**The problem**
Return all lines below containing the word "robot".

**Provided material**
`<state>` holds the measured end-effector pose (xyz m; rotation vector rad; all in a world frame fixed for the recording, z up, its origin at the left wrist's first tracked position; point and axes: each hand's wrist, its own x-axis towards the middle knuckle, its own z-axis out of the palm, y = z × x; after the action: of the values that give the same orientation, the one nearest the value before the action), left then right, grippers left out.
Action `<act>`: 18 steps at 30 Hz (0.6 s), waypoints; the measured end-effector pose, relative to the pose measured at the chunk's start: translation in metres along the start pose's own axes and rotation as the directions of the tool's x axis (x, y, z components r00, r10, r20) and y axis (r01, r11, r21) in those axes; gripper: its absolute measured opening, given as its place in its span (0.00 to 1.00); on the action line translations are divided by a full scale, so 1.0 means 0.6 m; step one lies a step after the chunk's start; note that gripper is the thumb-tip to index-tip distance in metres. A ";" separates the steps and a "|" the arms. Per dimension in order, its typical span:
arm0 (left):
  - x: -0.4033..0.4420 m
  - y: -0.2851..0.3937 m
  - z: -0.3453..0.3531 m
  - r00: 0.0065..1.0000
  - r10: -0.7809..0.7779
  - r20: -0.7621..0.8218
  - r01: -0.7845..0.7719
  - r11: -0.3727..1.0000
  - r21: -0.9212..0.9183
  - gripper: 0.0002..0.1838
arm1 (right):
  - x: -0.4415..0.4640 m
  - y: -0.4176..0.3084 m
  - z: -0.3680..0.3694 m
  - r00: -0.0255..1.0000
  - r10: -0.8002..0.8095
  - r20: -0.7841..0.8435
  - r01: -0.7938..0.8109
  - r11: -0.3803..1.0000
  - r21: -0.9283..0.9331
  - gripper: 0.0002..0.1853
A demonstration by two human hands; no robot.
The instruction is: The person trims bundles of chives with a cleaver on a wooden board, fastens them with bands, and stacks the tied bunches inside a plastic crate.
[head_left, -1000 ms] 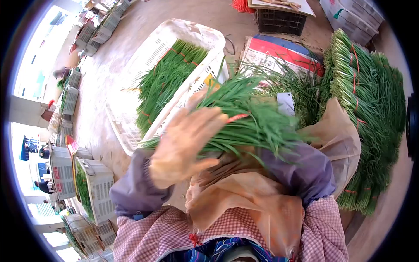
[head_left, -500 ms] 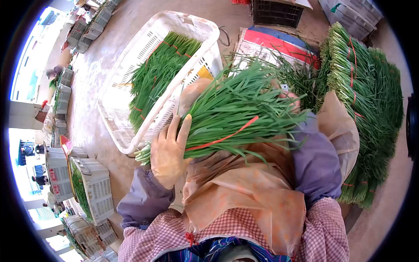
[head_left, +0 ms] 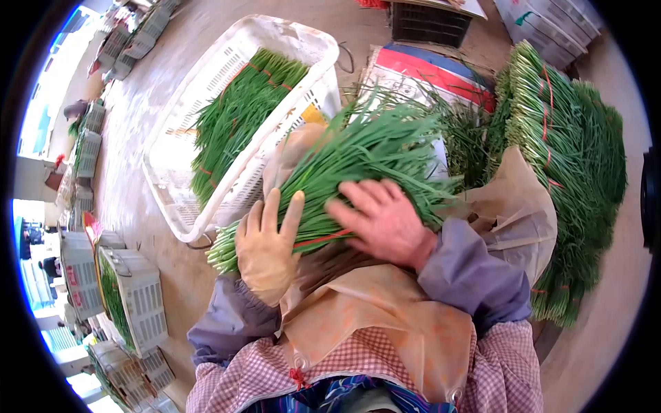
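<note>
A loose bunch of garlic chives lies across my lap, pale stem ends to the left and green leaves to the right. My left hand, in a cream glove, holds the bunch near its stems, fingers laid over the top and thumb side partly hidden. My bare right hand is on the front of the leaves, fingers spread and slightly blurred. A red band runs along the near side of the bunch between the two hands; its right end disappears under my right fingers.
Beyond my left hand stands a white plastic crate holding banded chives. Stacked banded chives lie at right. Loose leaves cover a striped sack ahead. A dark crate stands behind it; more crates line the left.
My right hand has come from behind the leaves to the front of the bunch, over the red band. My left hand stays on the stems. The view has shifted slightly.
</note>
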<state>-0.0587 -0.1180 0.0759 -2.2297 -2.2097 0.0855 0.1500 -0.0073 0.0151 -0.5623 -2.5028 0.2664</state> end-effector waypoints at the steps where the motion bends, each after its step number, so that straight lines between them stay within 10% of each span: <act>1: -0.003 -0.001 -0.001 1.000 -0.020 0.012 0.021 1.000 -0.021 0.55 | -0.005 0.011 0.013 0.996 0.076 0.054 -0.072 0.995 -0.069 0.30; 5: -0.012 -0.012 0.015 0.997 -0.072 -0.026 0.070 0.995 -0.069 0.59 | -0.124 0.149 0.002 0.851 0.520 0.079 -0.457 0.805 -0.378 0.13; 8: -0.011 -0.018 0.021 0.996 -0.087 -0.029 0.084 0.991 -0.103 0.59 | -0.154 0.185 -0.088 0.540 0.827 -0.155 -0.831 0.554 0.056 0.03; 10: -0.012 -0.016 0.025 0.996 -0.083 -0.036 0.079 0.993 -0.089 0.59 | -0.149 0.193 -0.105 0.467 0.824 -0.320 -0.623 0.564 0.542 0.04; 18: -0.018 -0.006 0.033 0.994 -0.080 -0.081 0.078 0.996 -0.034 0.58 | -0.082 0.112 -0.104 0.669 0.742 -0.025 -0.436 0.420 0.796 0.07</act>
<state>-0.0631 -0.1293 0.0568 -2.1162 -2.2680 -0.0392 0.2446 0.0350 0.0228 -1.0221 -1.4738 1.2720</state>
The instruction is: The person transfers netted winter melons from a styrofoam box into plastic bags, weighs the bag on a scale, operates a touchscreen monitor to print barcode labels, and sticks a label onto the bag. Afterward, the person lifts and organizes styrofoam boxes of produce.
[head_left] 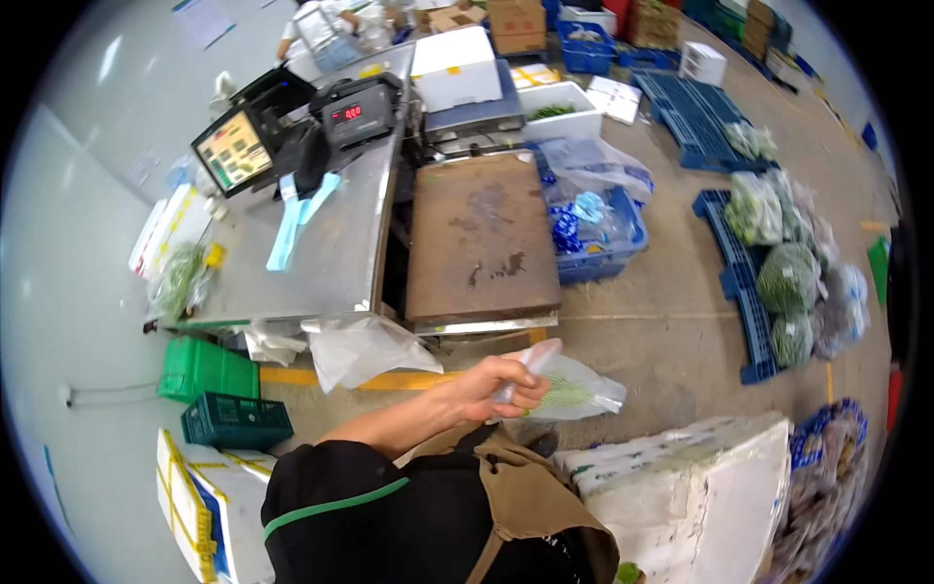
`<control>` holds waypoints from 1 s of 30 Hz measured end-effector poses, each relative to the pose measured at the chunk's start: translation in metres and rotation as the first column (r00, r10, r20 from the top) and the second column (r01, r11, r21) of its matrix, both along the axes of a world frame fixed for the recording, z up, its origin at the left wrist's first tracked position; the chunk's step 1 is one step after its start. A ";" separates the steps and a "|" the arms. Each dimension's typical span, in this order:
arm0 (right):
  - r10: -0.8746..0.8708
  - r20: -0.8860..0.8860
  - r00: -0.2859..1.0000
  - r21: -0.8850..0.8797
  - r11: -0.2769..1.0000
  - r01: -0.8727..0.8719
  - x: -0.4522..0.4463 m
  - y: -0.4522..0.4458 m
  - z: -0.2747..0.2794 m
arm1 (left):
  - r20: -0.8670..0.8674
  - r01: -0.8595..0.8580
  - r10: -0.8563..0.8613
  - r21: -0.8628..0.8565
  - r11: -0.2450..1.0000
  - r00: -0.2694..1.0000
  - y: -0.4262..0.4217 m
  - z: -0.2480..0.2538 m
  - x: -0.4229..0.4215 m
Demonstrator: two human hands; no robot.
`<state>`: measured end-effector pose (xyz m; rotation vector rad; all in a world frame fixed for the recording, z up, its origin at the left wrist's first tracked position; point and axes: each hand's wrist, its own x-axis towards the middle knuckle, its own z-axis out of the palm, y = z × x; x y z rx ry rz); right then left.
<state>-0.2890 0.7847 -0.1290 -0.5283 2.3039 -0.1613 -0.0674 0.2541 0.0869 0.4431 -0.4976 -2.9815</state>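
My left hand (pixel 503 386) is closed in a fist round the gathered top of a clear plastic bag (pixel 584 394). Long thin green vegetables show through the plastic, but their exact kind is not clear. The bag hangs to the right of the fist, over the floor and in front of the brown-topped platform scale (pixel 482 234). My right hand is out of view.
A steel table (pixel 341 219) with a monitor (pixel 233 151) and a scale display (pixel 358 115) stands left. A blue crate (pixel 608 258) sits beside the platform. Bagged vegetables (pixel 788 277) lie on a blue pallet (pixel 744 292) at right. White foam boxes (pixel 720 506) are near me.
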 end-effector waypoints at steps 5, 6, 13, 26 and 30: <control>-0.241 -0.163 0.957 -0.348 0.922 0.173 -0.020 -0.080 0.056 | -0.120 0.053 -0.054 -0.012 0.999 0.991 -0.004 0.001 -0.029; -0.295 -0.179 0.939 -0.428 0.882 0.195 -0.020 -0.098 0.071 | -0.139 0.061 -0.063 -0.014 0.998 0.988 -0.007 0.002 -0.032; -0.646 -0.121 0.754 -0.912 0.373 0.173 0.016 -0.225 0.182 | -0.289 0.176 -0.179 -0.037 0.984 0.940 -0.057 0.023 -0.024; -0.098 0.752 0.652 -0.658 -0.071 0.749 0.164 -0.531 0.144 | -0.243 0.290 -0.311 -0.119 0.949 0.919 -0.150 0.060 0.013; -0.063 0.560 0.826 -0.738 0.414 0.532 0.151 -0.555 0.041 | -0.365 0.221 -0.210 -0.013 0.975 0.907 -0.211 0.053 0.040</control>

**Written solution**
A demonstration by two human hands; no robot.
Demonstrator: two human hands; no robot.

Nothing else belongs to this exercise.